- Original author: Sun Microsystems
- Developers: Oracle, OpenJDK and Java Community, Red Hat, Azul Systems, IBM, Microsoft, Amazon, Apple, SAP
- Release: May 8, 2007; 19 years ago
- Stable release: 26 / 17 March 2026; 3 months ago
- Written in: C++, Java
- Operating system: Linux, FreeBSD, macOS, Windows, OpenIndiana, OpenVMS; several other ports in progress
- Type: Java development kit
- License: GPL-2.0-only with linking exception
- Website: openjdk.org
- Repository: github.com/openjdk/jdk ;

= OpenJDK =

Free and open-source implementation of Java SE

OpenJDK (Open Java Development Kit) is an implementation of the Java Platform, Standard Edition (Java SE). It is the result of an effort Sun Microsystems began in 2006, four years before the company was acquired by Oracle Corporation. OpenJDK is free and open-source software released under the GNU General Public License (GPL) version 2 with a GPL linking exception, preventing components that linked to the Java Class Library becoming subject to the terms of the GPL license. OpenJDK is the official reference implementation of Java SE since version 7, and is the most popular JDK distribution.

==History==

===Sun's promise and initial release===
Sun announced in JavaOne 2006 that Java would become open-source software, and on October 25, 2006, at the Oracle OpenWorld conference, Jonathan Schwartz said that the company intended to announce the open-sourcing of the core Java Platform within 30 to 60 days.

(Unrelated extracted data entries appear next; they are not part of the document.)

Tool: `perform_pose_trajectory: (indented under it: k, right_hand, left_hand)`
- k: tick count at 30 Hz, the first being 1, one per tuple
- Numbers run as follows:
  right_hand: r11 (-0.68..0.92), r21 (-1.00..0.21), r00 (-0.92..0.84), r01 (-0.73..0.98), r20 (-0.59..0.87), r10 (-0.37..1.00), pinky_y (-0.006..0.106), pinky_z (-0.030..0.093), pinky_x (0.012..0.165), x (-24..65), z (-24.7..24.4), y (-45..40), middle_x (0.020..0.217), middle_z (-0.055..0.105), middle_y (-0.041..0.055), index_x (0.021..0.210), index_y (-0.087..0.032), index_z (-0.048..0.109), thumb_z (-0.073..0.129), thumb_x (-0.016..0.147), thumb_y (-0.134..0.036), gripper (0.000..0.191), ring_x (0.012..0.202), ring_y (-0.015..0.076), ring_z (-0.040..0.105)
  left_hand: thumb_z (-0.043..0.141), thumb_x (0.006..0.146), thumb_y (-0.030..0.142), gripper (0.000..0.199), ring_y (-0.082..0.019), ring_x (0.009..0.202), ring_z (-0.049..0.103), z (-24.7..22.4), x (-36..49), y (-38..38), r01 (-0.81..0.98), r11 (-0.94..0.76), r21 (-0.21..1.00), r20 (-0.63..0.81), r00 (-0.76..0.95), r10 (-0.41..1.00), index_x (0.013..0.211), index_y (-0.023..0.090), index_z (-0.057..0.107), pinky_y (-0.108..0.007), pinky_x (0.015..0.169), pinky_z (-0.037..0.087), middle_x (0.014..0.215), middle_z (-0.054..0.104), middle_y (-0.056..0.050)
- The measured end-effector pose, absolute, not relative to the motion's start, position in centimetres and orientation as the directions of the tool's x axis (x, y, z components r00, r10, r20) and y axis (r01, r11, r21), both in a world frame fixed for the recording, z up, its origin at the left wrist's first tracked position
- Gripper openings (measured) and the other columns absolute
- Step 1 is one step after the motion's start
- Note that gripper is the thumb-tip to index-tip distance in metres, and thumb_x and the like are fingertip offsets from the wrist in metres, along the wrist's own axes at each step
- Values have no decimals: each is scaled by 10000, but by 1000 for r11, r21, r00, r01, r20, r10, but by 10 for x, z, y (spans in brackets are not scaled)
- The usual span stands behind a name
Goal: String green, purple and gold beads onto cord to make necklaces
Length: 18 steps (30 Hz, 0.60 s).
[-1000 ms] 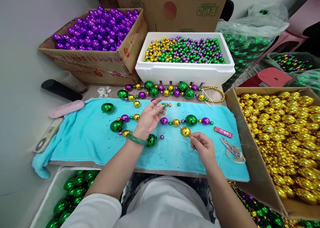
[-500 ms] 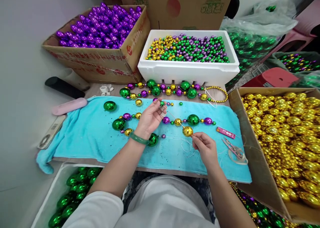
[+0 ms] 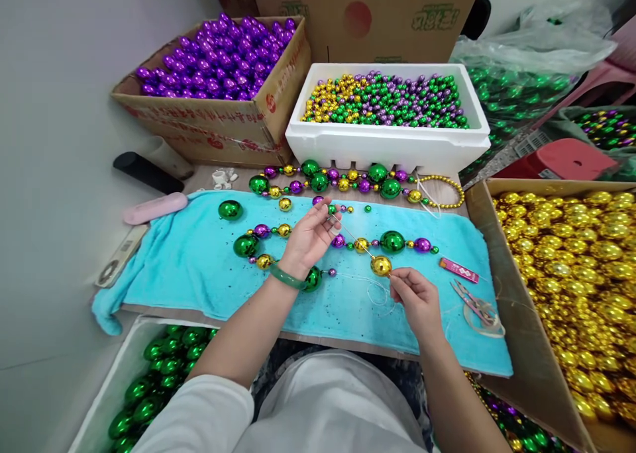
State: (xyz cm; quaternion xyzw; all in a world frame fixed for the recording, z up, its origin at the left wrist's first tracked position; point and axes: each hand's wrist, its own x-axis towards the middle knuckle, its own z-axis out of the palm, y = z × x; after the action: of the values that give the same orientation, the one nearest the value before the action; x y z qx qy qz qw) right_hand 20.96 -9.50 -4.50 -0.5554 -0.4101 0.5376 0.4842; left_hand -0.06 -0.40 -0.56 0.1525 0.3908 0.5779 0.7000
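Observation:
My left hand [image 3: 314,238], with a green bangle [image 3: 288,278] at its wrist, pinches a small green bead [image 3: 332,209] with a thin needle-like wire running down to the right. At the wire's lower end hangs a large gold bead [image 3: 381,265]. My right hand [image 3: 416,297] has its thumb and forefinger closed at the far side of that gold bead. Below and around my left hand a strand with green, purple and gold beads [image 3: 246,246] lies on the blue towel [image 3: 189,274]. White thread [image 3: 378,293] curls beside the strand's small purple end bead.
A finished-looking bead loop [image 3: 318,182] lies behind the towel, before a white foam box [image 3: 387,138]. Cardboard boxes of purple [image 3: 283,95] and gold beads [image 3: 561,274] flank it. Snips [image 3: 474,304] lie at the right, green beads [image 3: 169,360] below left.
The whole view has shifted, so everything appears slightly further right. Both hands keep nearly the same hold and place over the towel.

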Motion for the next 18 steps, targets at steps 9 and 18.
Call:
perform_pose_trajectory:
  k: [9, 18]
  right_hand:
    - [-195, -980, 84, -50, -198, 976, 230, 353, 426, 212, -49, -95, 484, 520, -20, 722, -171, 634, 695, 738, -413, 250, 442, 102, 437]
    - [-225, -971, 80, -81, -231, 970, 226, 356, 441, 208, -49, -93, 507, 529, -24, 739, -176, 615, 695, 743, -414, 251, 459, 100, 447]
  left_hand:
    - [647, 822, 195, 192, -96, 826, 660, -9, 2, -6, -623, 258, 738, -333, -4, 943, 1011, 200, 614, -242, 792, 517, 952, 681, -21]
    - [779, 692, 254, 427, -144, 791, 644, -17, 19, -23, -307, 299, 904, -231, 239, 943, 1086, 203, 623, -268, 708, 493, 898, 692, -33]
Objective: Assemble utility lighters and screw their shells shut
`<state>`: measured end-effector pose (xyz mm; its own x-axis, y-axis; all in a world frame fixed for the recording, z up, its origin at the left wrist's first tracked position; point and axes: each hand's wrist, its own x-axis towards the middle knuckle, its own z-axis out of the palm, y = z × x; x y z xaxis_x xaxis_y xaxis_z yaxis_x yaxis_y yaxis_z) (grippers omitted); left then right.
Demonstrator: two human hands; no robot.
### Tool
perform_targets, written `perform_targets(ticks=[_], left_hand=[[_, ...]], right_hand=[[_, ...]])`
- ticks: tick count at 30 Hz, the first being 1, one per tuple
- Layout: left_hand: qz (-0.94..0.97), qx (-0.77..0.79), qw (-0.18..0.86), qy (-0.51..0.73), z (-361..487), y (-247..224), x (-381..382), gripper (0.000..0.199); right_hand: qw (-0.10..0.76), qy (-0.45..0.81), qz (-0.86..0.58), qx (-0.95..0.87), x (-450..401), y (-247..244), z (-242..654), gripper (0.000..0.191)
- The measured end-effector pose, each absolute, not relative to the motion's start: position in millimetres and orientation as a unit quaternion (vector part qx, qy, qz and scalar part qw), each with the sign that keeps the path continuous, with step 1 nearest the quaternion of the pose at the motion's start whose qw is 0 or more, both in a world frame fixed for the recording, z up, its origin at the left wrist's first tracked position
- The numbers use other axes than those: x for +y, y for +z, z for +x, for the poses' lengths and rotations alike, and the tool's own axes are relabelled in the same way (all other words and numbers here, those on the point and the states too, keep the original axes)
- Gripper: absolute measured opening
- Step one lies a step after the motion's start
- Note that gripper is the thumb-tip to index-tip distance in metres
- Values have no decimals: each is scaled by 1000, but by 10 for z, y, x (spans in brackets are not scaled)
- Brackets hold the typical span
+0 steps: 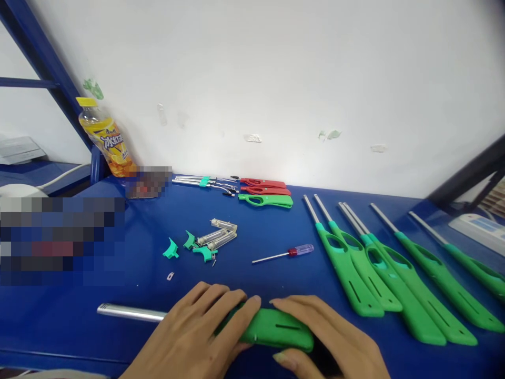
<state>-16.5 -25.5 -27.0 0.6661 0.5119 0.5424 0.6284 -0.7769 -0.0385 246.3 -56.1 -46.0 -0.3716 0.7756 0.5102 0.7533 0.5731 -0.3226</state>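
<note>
Left hand [201, 331], bottom of frame, clasps green lighter [276, 318] round midsection; right hand [335, 337] straddles butt end, can't tell if actually gripping tbh. Long axis runs sideways, shiny metal barrel [132, 312] pointing left, left hand closer. Handle [272, 338] rounded, slotted plastic.

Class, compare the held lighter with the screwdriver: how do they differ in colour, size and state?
The held lighter has an opaque green handle; the screwdriver's is see-through purple with red. The held lighter is longer and thicker, the screwdriver shorter and slimmer. The left hand grips the held lighter, with the right hand at its end; the screwdriver lies untouched on the table. Both have a metal shaft pointing left.
</note>
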Motion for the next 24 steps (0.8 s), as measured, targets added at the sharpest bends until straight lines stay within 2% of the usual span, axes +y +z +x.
perform_targets(ticks=[5,12,24], left_hand=[[-906,-317,102,-261,-118,-270,-249,43],[-912,-308,83,-259,-134,-255,-247,43],[-904,-312,100,-274,-103,-249,-256,37]], right_hand=[[330,-2,-424,-843,-523,-473,2431,30],[327,-86,-398,-853,-504,-454,2447,26],[328,-54,-410,-849,-492,-534,2452,28]])
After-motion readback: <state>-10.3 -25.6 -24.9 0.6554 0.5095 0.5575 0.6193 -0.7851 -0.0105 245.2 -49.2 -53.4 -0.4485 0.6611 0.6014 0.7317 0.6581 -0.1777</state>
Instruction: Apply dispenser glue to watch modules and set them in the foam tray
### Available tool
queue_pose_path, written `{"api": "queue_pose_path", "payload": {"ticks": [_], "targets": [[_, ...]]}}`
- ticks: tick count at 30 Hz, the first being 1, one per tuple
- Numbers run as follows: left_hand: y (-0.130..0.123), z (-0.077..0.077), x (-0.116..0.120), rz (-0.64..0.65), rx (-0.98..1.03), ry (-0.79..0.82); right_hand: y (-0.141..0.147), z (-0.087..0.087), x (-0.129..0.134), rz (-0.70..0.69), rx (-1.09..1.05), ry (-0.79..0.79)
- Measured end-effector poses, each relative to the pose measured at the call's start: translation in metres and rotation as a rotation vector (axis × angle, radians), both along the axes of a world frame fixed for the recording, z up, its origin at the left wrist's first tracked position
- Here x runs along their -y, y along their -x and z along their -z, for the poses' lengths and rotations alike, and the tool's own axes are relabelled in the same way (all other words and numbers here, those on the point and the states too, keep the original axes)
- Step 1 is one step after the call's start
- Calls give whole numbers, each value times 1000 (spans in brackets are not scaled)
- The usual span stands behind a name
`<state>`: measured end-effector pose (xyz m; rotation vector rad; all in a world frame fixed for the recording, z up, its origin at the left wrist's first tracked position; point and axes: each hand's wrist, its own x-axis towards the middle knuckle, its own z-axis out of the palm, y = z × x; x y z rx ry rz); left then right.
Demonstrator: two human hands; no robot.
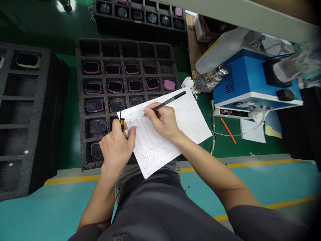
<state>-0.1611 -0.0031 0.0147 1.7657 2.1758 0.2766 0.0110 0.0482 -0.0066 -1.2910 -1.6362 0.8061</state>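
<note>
the fingers of the right hand [164, 122] are closed round a black pen [173, 99], its tip at the printed sheet [173, 134], just to their left. the fingers of the left hand [116, 142] are curled about a slim black tool with a yellow band [122, 122], and that hand sits at the sheet's left edge, apparently steadying it. the step in hand looks like filling in a line of the form; the next stroke would call for a light, controlled pen and paper kept from sliding, since it lies over uneven compartments. beneath the sheet and beyond both hands spreads a grey foam tray [129, 50], with purple-rimmed watches [135, 86] in many of its cells. a pink piece [170, 85] sits in a cell just past the right fingers. well left of the left hand is another foam block [18, 112] with a green-rimmed watch [28, 60]. right of the right hand, on the green tabletop [250, 147], are an orange pen [228, 131], a metal flask [212, 78] and a blue machine [250, 78].
</note>
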Motion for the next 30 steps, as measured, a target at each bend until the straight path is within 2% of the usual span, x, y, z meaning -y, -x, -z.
{"api": "queue_pose_path", "payload": {"ticks": [7,18,24,27,30], "targets": [[0,-2,0,-16,31,-7,-4,4,-2,61,-237,30],[5,0,3,0,126,-75,-4,3,-2,46,-269,27],[10,2,6,-6,299,-146,-1,1,-4,44,-316,19],[13,3,8,-5,444,-182,-21,-11,-9,65,-276,-53],[17,7,9,-23,583,-229,-66,-21,-13,225,-182,-157]]}}
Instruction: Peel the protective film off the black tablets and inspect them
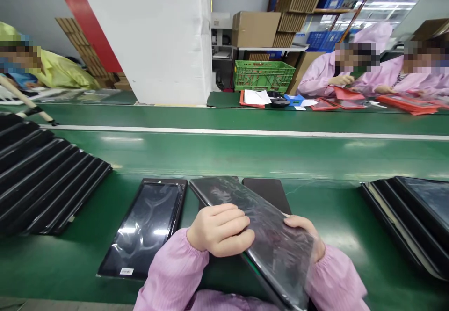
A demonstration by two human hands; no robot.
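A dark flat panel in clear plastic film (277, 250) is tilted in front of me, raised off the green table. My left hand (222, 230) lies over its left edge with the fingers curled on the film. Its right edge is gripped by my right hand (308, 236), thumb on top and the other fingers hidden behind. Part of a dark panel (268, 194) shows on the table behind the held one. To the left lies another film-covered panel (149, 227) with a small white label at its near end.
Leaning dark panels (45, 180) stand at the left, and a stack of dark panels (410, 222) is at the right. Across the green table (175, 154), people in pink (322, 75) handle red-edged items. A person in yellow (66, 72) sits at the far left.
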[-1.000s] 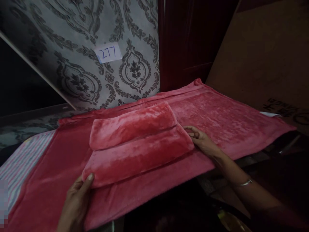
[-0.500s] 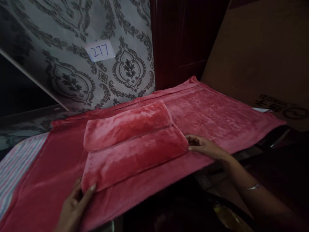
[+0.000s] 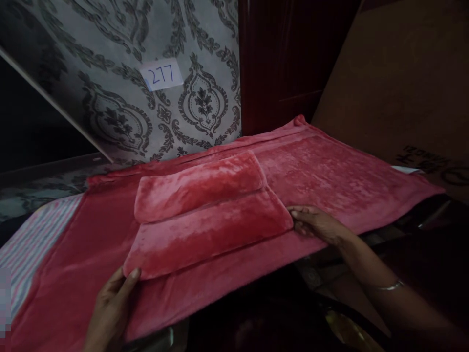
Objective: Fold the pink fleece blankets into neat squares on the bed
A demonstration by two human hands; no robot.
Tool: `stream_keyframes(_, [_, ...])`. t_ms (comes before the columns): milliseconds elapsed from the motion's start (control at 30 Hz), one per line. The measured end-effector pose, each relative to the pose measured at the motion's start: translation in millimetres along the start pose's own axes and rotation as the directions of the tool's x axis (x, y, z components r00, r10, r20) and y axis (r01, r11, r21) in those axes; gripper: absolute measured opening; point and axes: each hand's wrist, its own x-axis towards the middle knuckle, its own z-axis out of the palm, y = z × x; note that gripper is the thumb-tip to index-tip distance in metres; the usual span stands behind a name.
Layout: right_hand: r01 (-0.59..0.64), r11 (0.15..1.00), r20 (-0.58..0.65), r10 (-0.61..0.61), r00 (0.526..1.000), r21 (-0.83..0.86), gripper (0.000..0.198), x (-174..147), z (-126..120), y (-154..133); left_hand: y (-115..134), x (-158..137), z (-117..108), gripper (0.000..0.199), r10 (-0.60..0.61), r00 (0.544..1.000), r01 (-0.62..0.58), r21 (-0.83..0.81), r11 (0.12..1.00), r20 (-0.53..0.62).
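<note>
- The left hand (image 3: 112, 303) is holding a narrow grip on the near left corner of the folded red cloth (image 3: 212, 232); the right hand (image 3: 317, 224) is pinching its near right corner, fingertips partly hidden.
- The folded cloth is lying between and beyond both grips.
- Even, gentle tension between the grips is probably serving best; lopsided pulling would likely be skewing the layers.
- Under the grips, a spread red cloth (image 3: 348, 188) is covering the surface; a striped cloth (image 3: 47, 237) is showing left of the left grip.
- Beyond them, a patterned wall (image 3: 120, 36) is bearing a "277" card (image 3: 161, 74).
</note>
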Motion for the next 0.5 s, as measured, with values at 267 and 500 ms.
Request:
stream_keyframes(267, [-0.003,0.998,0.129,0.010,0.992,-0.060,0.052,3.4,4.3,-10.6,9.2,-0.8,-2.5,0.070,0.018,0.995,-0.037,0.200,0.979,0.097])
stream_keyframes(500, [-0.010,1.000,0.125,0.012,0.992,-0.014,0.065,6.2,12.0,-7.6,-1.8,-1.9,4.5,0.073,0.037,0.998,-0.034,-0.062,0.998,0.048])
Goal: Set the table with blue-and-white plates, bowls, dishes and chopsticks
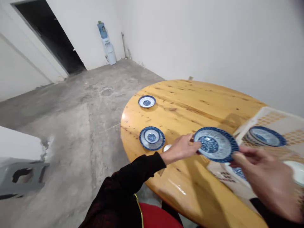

Sun released the Java HotSpot virtual machine and compiler as free software under the GNU General Public License on November 13, 2006, with a promise that the rest of the JDK (which includes the Java Runtime Environment) would be placed under the GPL by March 2007, "except for a few components that Sun does not have the right to publish in source form under the GPL". According to free-software advocate Richard Stallman, this would end the "Java trap", the vendor lock-in that he argues applied to Java and programs written in Java.

===Release of the class library===
Following their promise to release a Java Development Kit (JDK) based almost completely on free and open-source code in the first half of 2007, Sun released the complete source code of the Java Class Library under the GPL on May 8, 2007, except for some limited parts that had been licensed to Sun by third parties and Sun was unable to re-license under the GPL. Included in the list of encumbered parts were several major components of the Java graphical user interface (GUI). Sun stated that it planned to replace the remaining proprietary components with alternative implementations and to make the class library completely free.

When initially released in May 2007, 4% of the OpenJDK class library remained proprietary. By the release in May 2008 of OpenJDK 6, less than 1% (the Simple Network Management Protocol (SNMP) implementation, which is not part of the Java specification) remained, making it possible to build OpenJDK without any binary plugs. The binary plug requirement was later dropped from OpenJDK 7 as part of b53 in April 2009.

This was made possible, over the course of the first year, by the work of Sun Microsystems and the OpenJDK community. Each encumbrance was either released as free and open-source software or replaced with an alternative. Beginning in December 2010, all the so-called binary plugs were replaced by open-source software replacements, making the whole JDK open sourced and the binary plugs not necessary anymore.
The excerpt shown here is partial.